#### Provided material:
== Segment start ==

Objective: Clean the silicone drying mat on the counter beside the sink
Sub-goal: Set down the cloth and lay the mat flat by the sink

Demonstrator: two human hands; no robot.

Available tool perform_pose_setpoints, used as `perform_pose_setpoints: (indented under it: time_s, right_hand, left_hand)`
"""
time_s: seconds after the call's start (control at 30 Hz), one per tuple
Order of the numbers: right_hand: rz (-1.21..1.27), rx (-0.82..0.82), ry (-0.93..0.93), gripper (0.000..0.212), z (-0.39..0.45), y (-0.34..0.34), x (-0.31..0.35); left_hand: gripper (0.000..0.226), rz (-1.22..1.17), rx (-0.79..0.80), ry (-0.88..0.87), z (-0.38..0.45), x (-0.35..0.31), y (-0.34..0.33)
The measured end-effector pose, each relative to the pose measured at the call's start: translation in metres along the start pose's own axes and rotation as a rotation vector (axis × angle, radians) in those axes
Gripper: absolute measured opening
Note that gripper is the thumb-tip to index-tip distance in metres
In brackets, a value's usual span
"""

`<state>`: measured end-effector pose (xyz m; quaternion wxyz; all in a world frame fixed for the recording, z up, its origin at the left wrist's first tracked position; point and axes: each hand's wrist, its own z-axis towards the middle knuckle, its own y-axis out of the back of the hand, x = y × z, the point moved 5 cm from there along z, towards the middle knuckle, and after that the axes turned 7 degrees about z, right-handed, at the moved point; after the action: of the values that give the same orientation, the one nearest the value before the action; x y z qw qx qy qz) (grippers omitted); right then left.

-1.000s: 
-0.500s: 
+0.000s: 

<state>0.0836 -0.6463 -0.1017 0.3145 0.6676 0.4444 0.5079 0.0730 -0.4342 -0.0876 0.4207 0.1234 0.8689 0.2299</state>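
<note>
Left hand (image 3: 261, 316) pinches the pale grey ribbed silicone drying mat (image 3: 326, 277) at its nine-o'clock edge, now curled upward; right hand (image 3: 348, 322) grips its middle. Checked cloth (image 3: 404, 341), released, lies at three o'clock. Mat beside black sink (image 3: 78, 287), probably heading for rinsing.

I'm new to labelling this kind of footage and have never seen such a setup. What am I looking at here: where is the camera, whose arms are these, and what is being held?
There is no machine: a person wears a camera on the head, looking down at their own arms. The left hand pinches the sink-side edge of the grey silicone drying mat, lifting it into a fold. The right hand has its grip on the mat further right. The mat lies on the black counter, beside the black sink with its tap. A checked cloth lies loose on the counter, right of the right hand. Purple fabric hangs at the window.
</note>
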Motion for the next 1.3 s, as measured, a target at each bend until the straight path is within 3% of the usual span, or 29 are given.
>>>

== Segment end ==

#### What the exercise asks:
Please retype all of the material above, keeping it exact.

#### Result:
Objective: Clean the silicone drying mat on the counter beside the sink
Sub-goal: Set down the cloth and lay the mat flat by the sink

Demonstrator: two human hands; no robot.

Available tool perform_pose_setpoints, used as `perform_pose_setpoints: (indented under it: time_s, right_hand, left_hand)`
"""
time_s: seconds after the call's start (control at 30 Hz), one per tuple
Order of the numbers: right_hand: rz (-1.21..1.27), rx (-0.82..0.82), ry (-0.93..0.93), gripper (0.000..0.212), z (-0.39..0.45), y (-0.34..0.34), x (-0.31..0.35); left_hand: gripper (0.000..0.226), rz (-1.22..1.17), rx (-0.79..0.80), ry (-0.88..0.87), z (-0.38..0.45), x (-0.35..0.31), y (-0.34..0.33)
The measured end-effector pose, each relative to the pose measured at the call's start: translation in metres along the start pose's own axes and rotation as a rotation vector (axis × angle, radians) in those axes
Gripper: absolute measured opening
Note that gripper is the thumb-tip to index-tip distance in metres
In brackets, a value's usual span
"""

`<state>`: measured end-effector pose (xyz m; quaternion wxyz; all in a world frame fixed for the recording, z up, its origin at the left wrist's first tracked position; point and axes: each hand's wrist, its own z-axis towards the middle knuckle, its own y-axis out of the back of the hand, x = y × z, the point moved 5 cm from there along z, towards the middle knuckle, and after that the axes turned 7 degrees about z, right-handed, at the moved point; after the action: of the values that give the same orientation, the one nearest the value before the action; x y z qw qx qy qz) (grippers omitted); right then left.

-1.000s: 
-0.500s: 
+0.000s: 

<state>0.0836 -0.6463 -0.1017 0.3145 0.6676 0.4444 0.5079 0.0730 -0.4342 -0.0876 0.4207 0.1234 0.8689 0.2299</state>
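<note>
Left hand (image 3: 261, 316) pinches the pale grey ribbed silicone drying mat (image 3: 326, 277) at its nine-o'clock edge, now curled upward; right hand (image 3: 348, 322) grips its middle. Checked cloth (image 3: 404, 341), released, lies at three o'clock. Mat beside black sink (image 3: 78, 287), probably heading for rinsing.

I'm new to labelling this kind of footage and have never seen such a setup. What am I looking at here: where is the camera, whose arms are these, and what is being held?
There is no machine: a person wears a camera on the head, looking down at their own arms. The left hand pinches the sink-side edge of the grey silicone drying mat, lifting it into a fold. The right hand has its grip on the mat further right. The mat lies on the black counter, beside the black sink with its tap. A checked cloth lies loose on the counter, right of the right hand. Purple fabric hangs at the window.
</note>
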Motion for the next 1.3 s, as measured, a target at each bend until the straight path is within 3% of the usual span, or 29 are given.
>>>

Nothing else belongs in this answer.